── DATA EXTRACT ──

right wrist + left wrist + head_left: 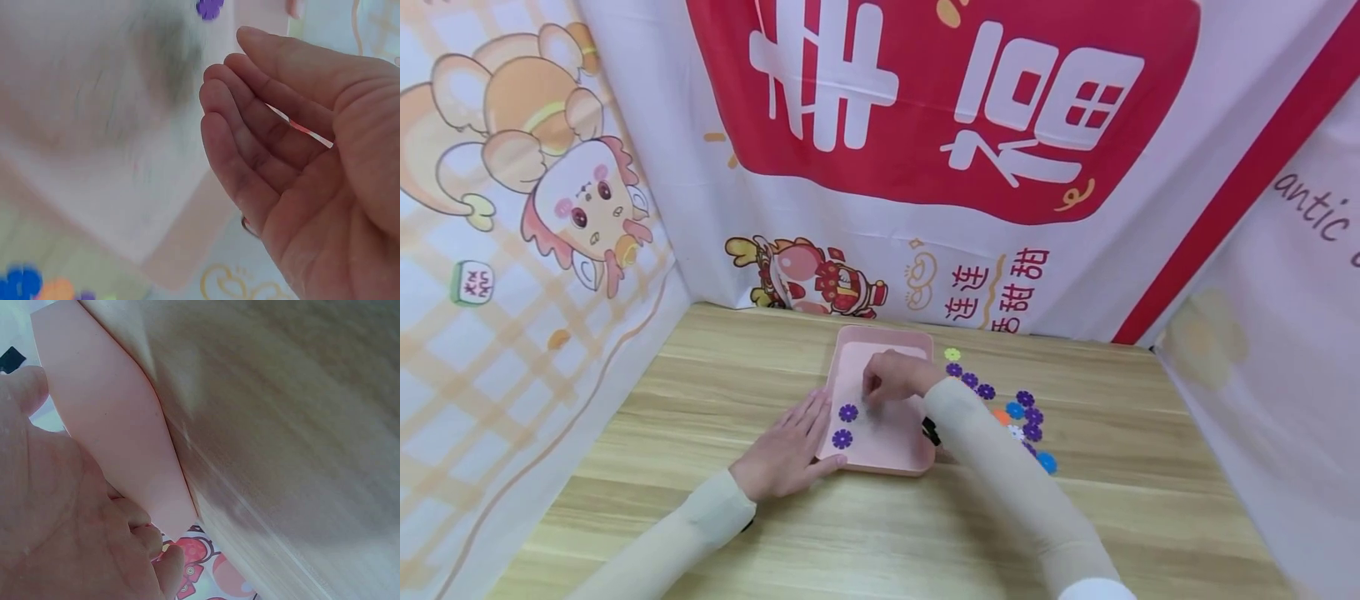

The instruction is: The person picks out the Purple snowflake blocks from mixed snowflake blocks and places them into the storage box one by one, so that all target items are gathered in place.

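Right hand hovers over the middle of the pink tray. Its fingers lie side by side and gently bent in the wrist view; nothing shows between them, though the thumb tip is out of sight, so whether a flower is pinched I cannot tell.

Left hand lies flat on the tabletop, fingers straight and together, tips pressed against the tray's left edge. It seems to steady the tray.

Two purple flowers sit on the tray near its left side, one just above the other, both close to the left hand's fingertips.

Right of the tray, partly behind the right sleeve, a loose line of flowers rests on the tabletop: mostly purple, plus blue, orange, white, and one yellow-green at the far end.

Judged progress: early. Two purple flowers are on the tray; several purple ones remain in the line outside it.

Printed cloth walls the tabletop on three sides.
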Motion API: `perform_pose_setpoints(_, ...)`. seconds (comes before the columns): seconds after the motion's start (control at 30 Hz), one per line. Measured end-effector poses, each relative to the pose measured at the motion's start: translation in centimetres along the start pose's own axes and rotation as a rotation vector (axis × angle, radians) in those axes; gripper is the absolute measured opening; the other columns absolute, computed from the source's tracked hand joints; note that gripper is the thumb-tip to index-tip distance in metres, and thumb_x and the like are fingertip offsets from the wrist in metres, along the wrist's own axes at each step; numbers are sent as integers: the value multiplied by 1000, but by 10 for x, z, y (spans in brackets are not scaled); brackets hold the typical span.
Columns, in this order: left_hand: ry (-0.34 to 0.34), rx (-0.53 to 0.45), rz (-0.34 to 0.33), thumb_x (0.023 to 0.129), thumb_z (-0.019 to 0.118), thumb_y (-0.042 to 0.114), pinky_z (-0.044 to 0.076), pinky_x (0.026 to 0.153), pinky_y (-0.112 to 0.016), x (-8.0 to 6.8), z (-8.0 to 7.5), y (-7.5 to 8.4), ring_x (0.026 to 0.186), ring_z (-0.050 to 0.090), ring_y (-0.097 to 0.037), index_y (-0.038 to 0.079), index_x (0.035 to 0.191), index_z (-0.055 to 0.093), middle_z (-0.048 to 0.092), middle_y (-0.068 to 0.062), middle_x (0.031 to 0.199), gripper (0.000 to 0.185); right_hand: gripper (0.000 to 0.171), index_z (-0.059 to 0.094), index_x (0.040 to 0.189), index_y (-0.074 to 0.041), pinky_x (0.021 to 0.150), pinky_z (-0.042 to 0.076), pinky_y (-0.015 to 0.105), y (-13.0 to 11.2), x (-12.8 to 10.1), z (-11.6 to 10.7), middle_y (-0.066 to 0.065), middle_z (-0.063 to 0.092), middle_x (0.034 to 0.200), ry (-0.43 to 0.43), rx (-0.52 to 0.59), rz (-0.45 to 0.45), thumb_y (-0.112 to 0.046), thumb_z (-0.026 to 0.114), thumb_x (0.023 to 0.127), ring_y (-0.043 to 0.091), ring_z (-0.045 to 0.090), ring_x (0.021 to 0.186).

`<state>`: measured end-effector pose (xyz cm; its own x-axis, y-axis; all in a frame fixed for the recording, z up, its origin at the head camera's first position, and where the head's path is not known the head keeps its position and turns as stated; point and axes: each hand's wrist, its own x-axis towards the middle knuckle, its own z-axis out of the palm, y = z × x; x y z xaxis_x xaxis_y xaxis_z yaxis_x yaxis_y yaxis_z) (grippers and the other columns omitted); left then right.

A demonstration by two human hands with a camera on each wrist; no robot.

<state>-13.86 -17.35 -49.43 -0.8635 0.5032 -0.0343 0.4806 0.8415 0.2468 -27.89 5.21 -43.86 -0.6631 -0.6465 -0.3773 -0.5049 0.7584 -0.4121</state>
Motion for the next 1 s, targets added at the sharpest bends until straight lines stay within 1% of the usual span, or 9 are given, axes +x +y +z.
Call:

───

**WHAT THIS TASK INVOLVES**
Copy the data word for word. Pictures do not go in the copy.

**ANSWER TO THE EXERCISE**
right wrist + left wrist + head_left: 

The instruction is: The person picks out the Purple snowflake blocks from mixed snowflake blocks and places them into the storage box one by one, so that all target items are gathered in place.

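Right hand hovers over the middle of the pink tray. Its fingers lie side by side and gently bent in the wrist view; nothing shows between them, though the thumb tip is out of sight, so whether a flower is pinched I cannot tell.

Left hand lies flat on the tabletop, fingers straight and together, tips pressed against the tray's left edge. It seems to steady the tray.

Two purple flowers sit on the tray near its left side, one just above the other, both close to the left hand's fingertips.

Right of the tray, partly behind the right sleeve, a loose line of flowers rests on the tabletop: mostly purple, plus blue, orange, white, and one yellow-green at the far end.

Judged progress: early. Two purple flowers are on the tray; several purple ones remain in the line outside it.

Printed cloth walls the tabletop on three sides.
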Motion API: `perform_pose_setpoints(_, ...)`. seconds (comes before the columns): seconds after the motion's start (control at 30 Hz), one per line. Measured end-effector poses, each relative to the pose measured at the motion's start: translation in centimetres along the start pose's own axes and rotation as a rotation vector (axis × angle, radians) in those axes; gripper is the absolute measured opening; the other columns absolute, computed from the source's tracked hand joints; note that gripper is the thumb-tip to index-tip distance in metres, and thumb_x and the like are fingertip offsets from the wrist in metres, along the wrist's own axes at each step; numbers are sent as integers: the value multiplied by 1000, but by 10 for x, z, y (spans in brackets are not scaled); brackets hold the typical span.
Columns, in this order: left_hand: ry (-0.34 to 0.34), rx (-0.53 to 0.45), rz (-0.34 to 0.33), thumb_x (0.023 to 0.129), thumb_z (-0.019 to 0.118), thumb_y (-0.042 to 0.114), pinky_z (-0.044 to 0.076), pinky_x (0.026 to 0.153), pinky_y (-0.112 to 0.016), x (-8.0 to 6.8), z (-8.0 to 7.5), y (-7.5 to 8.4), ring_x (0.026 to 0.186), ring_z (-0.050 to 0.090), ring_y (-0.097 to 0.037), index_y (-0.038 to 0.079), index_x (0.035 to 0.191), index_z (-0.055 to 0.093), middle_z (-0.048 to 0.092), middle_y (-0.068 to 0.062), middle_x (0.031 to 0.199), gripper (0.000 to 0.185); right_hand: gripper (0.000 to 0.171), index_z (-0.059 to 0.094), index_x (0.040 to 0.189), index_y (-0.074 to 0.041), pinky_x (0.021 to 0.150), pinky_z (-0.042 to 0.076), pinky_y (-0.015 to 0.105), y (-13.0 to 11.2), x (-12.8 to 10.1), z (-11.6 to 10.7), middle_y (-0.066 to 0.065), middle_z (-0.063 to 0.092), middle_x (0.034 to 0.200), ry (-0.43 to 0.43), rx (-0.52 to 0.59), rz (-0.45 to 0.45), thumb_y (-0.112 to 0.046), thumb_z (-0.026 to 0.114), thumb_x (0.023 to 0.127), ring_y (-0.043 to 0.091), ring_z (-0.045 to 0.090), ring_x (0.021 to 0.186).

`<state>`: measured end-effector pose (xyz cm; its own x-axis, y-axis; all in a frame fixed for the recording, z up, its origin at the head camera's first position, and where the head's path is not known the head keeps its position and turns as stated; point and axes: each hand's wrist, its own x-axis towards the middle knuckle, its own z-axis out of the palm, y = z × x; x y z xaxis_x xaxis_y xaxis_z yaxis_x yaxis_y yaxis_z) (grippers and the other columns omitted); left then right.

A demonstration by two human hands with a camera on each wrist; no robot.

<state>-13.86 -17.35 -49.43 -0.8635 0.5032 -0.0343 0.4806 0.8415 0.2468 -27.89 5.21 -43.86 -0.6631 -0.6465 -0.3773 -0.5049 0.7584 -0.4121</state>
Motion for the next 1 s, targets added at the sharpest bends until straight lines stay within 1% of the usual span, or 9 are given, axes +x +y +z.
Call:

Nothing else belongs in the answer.